* [Work request]: Scan the entries for the word "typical". Every line that has it should be copied.

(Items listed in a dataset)

== Segment start ==

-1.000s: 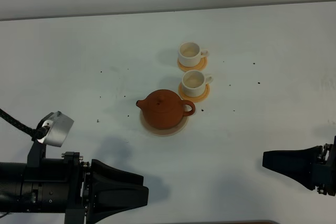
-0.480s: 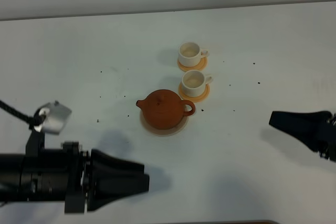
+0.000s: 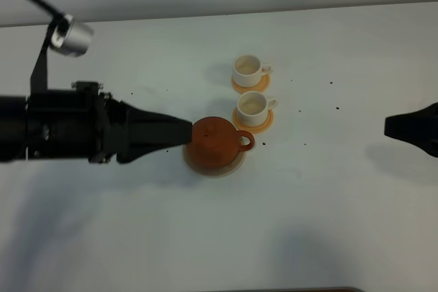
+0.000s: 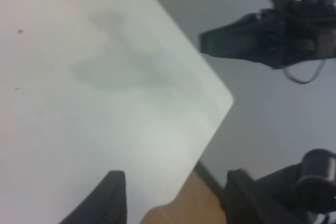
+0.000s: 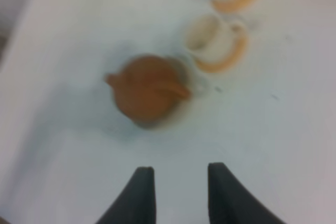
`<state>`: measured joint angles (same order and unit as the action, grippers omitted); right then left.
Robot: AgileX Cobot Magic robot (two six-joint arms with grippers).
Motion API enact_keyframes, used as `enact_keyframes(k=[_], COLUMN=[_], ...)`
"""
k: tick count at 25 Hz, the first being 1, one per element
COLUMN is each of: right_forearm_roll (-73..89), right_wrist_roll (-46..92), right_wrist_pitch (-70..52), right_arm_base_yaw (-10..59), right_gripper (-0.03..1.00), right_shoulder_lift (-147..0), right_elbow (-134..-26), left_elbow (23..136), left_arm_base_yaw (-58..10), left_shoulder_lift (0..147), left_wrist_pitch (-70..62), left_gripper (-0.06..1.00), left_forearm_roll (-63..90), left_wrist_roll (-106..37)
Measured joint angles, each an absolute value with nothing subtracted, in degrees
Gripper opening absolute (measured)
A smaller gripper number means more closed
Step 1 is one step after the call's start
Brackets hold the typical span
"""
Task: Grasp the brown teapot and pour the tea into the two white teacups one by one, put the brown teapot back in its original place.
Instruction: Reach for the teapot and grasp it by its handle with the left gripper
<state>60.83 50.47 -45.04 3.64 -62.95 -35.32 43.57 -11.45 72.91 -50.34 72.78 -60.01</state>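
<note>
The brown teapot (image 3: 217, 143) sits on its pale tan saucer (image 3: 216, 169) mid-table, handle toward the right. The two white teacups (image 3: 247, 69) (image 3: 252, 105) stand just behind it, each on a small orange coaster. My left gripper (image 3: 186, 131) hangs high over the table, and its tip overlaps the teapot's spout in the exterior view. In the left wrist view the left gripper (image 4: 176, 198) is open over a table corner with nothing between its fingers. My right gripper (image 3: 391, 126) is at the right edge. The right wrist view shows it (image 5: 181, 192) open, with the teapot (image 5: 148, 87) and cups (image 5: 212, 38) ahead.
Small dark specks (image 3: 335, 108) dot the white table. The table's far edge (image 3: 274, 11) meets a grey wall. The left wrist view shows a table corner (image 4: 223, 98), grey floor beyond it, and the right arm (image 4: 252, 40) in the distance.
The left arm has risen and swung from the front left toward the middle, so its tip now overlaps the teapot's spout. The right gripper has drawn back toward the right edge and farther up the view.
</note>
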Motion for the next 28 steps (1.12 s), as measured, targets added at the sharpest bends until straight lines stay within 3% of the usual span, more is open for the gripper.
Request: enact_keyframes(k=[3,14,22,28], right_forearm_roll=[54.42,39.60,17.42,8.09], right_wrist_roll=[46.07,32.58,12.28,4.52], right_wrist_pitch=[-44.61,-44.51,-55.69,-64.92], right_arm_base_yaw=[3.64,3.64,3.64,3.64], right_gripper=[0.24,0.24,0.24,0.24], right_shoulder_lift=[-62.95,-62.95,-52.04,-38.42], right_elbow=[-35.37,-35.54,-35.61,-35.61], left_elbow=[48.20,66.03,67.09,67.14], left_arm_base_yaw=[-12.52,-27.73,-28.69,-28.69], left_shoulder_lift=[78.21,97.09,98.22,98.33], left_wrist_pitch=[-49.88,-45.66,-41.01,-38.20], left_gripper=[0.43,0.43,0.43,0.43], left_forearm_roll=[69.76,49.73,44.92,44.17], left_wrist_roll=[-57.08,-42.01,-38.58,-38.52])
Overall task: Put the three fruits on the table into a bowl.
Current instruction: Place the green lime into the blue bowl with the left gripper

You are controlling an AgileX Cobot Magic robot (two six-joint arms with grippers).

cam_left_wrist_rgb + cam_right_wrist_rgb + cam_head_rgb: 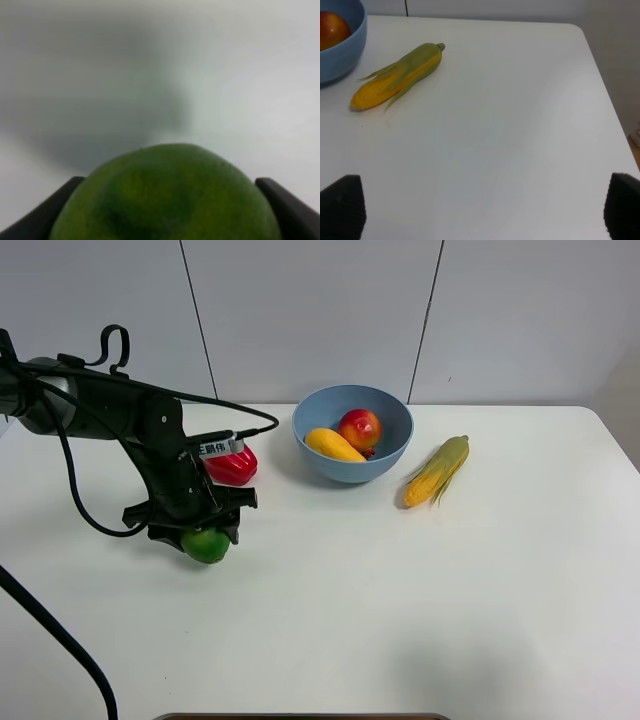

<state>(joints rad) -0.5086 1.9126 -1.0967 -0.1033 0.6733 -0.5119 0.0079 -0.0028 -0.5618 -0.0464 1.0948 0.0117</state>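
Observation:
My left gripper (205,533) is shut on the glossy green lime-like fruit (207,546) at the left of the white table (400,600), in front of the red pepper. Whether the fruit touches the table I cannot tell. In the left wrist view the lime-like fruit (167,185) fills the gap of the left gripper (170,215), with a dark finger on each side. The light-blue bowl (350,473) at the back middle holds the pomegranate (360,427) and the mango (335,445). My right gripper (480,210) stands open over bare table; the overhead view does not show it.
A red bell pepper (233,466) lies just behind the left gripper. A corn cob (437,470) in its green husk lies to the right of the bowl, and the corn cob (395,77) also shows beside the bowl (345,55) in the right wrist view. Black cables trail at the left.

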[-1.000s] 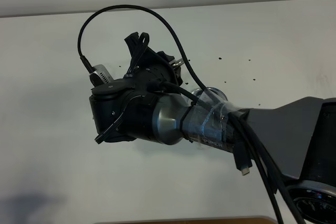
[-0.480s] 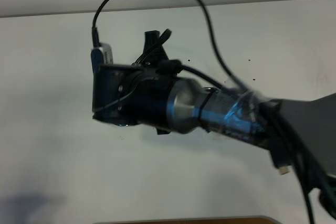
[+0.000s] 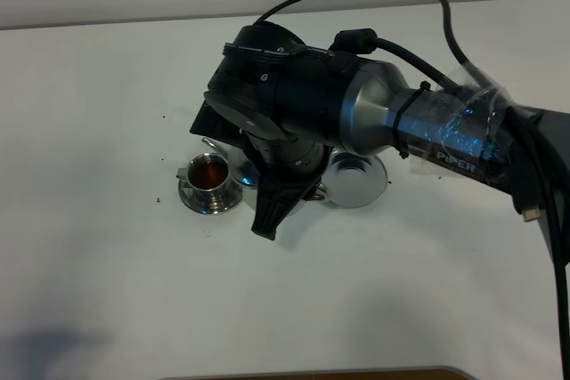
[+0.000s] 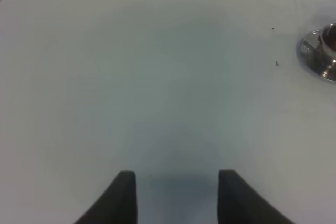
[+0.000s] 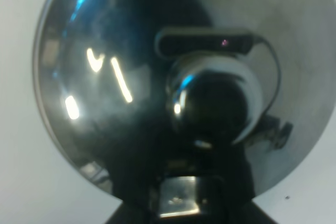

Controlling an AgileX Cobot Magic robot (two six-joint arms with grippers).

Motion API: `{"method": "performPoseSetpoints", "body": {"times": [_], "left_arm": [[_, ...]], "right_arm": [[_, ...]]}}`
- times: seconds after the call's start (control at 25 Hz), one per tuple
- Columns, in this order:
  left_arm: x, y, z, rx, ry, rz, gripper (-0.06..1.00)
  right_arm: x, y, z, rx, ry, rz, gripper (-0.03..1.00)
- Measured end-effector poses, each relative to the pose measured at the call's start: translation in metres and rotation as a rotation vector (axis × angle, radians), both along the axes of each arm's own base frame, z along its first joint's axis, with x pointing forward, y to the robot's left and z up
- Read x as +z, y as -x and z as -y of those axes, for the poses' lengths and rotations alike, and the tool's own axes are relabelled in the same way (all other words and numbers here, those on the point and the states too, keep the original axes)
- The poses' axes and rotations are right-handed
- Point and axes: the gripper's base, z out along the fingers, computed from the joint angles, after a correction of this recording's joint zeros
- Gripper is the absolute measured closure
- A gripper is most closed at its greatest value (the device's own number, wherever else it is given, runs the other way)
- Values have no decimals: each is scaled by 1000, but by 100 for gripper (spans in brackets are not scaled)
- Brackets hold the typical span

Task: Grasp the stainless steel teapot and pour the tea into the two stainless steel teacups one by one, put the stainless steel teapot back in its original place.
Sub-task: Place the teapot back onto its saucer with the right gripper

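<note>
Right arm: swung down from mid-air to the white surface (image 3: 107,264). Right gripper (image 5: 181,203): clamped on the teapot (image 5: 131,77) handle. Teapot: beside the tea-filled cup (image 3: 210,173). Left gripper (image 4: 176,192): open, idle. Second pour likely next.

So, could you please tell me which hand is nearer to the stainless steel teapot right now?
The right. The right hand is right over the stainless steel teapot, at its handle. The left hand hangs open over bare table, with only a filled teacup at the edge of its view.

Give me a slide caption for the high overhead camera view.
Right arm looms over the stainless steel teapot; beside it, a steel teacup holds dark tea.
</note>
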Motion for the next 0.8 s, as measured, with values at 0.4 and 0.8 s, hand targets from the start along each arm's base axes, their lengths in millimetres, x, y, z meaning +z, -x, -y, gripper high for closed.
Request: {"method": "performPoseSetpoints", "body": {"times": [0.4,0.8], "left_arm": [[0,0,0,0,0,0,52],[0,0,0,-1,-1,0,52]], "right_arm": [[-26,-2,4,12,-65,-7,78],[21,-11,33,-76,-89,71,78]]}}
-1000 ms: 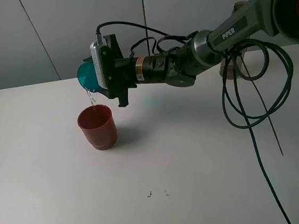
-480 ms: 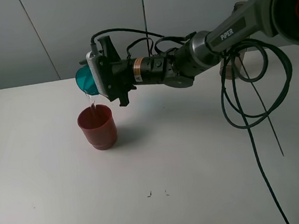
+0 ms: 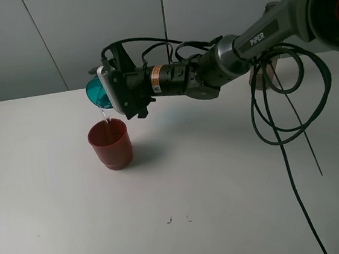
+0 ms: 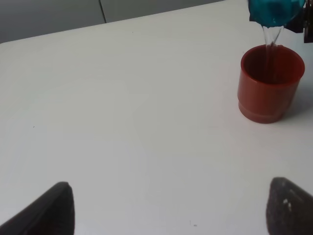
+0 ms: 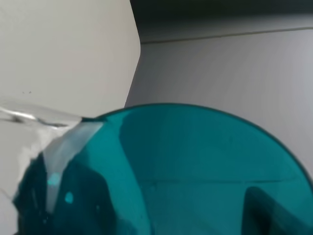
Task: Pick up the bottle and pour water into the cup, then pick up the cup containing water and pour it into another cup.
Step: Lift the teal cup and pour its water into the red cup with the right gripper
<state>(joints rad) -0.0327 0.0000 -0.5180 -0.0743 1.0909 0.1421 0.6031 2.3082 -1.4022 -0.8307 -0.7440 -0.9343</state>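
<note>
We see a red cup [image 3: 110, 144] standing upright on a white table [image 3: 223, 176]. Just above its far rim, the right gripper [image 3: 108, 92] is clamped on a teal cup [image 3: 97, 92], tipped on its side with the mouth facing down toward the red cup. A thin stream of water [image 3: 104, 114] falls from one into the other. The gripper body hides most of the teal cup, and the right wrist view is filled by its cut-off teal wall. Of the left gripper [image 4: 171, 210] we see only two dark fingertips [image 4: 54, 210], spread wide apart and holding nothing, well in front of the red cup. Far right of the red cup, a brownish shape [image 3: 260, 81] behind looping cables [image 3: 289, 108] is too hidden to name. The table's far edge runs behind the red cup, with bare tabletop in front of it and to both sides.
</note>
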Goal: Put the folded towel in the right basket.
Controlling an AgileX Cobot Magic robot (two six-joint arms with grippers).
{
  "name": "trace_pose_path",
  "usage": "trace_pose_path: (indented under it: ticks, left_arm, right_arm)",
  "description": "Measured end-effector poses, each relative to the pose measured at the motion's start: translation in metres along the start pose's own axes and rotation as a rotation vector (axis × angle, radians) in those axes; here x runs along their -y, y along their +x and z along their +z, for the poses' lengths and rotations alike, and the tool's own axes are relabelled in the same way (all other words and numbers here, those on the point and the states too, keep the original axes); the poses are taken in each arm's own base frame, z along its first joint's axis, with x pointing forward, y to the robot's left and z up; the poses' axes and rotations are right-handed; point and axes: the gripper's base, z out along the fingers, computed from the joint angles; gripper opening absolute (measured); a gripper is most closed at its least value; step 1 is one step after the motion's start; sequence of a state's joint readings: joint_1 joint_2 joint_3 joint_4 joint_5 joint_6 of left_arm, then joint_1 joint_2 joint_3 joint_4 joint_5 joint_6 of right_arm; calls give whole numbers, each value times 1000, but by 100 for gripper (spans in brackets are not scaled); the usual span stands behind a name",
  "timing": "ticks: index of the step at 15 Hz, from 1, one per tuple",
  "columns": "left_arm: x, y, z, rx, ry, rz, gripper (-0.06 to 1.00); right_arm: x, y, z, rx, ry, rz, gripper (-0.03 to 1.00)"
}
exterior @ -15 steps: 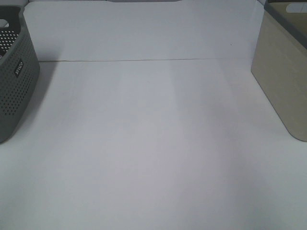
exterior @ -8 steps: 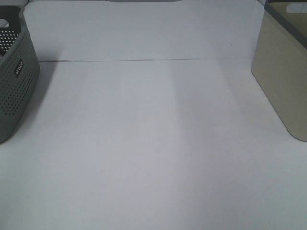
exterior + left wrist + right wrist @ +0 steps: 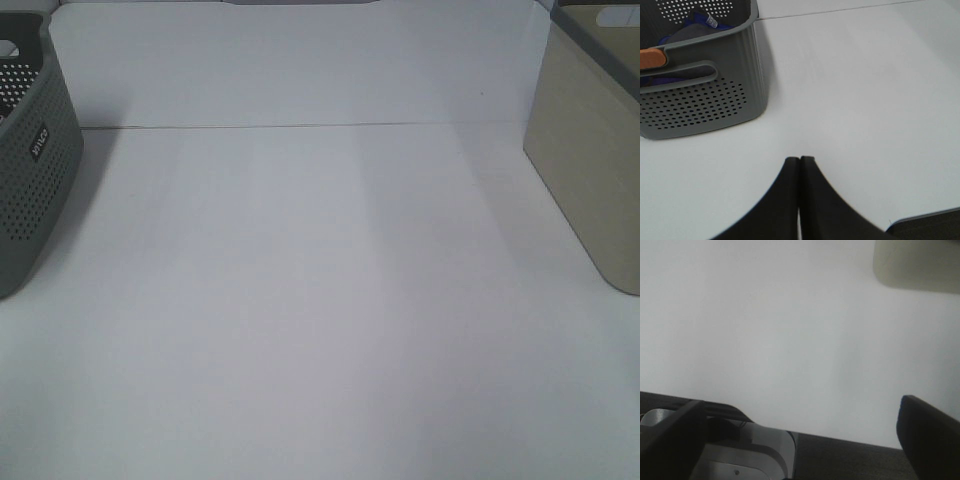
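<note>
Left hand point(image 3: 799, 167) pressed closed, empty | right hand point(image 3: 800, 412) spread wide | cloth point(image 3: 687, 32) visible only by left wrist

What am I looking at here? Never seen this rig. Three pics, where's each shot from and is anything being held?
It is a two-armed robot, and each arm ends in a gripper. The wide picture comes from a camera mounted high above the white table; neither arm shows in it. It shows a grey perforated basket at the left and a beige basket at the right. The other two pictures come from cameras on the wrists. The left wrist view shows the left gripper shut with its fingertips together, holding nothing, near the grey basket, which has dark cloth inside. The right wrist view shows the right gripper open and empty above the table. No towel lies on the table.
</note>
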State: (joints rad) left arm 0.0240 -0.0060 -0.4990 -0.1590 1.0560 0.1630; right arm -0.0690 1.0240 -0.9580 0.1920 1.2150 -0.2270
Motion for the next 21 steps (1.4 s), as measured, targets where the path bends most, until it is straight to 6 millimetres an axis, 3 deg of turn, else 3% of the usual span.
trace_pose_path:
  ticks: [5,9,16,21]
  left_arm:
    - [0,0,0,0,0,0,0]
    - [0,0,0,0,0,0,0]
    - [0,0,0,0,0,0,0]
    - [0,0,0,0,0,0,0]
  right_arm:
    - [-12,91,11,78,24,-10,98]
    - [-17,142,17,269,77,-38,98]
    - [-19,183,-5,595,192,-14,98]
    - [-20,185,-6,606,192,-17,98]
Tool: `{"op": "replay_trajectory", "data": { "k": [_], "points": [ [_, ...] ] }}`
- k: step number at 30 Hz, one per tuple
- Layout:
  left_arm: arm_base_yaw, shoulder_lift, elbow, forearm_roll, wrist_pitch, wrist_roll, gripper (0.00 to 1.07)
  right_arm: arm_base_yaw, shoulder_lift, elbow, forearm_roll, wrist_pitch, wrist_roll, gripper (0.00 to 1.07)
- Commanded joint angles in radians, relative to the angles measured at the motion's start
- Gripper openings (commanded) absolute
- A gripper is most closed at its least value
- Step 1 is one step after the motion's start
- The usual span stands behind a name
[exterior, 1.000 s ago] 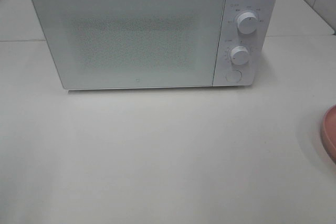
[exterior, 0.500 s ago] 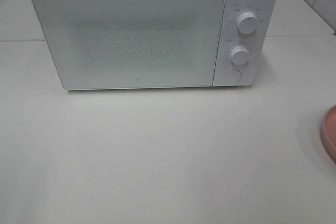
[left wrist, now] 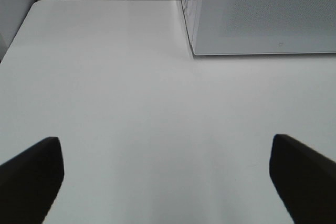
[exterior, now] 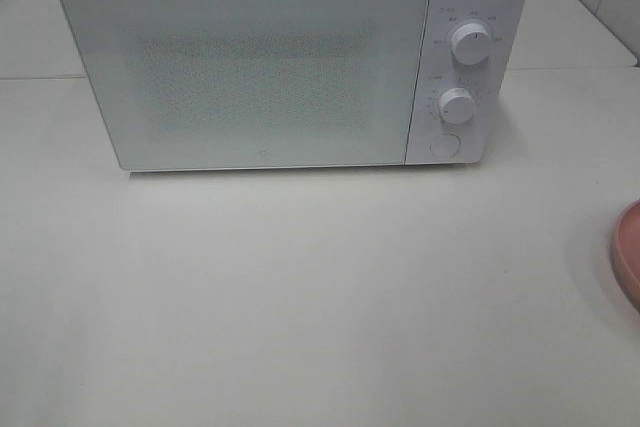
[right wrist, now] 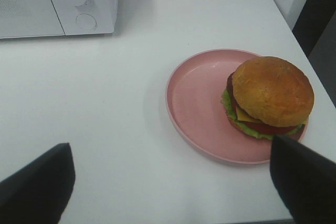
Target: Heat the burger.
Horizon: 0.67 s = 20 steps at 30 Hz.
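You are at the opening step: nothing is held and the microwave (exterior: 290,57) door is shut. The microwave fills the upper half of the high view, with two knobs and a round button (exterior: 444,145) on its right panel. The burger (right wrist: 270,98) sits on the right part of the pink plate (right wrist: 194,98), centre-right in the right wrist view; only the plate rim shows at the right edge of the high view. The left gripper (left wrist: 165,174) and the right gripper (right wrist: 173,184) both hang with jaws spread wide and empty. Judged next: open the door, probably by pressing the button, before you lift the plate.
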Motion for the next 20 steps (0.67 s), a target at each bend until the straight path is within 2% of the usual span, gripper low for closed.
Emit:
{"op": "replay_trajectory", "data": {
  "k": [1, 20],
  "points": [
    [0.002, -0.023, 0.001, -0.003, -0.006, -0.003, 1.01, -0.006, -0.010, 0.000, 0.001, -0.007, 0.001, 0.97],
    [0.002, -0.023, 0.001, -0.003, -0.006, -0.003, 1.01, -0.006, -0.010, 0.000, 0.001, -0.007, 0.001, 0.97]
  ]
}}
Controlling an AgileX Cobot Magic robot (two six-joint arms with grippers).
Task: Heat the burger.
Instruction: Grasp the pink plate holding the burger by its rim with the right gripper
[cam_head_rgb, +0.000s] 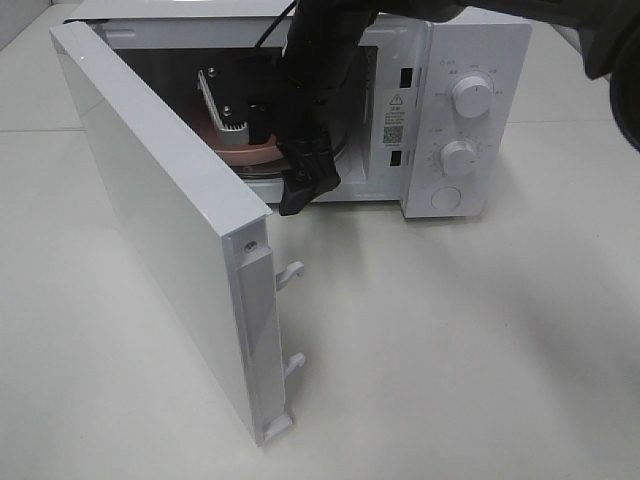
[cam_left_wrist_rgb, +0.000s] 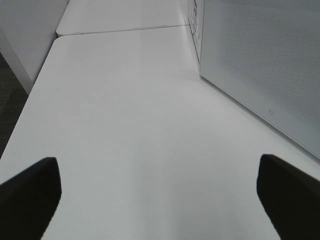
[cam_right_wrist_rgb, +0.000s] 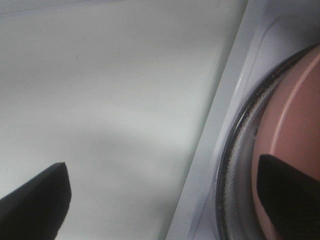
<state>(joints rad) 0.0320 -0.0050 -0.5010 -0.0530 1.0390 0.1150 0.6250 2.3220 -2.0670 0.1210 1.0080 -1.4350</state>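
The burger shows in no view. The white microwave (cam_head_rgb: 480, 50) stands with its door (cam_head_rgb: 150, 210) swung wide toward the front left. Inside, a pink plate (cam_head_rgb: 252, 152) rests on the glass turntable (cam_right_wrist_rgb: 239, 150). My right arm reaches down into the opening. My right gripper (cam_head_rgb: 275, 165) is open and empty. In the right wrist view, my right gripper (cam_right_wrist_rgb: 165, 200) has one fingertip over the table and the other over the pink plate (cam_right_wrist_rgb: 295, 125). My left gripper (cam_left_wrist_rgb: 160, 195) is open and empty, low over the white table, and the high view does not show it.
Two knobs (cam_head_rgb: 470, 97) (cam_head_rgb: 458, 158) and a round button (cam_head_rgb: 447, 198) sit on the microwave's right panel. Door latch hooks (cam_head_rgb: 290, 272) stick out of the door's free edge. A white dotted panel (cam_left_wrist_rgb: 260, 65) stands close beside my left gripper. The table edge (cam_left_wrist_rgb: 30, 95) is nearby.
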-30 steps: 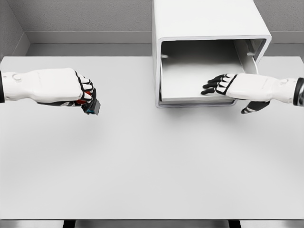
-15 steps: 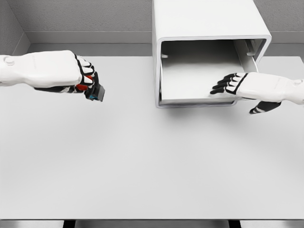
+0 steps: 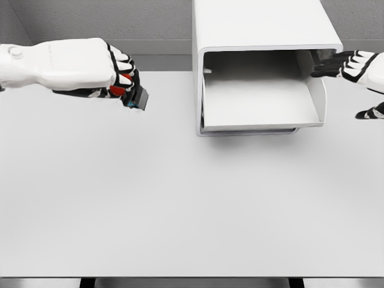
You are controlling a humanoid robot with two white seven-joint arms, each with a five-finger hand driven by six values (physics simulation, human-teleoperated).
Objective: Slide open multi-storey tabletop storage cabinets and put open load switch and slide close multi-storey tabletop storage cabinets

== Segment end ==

* [Finished task]:
Brackets hold the typical span
- Brackets hold the typical span

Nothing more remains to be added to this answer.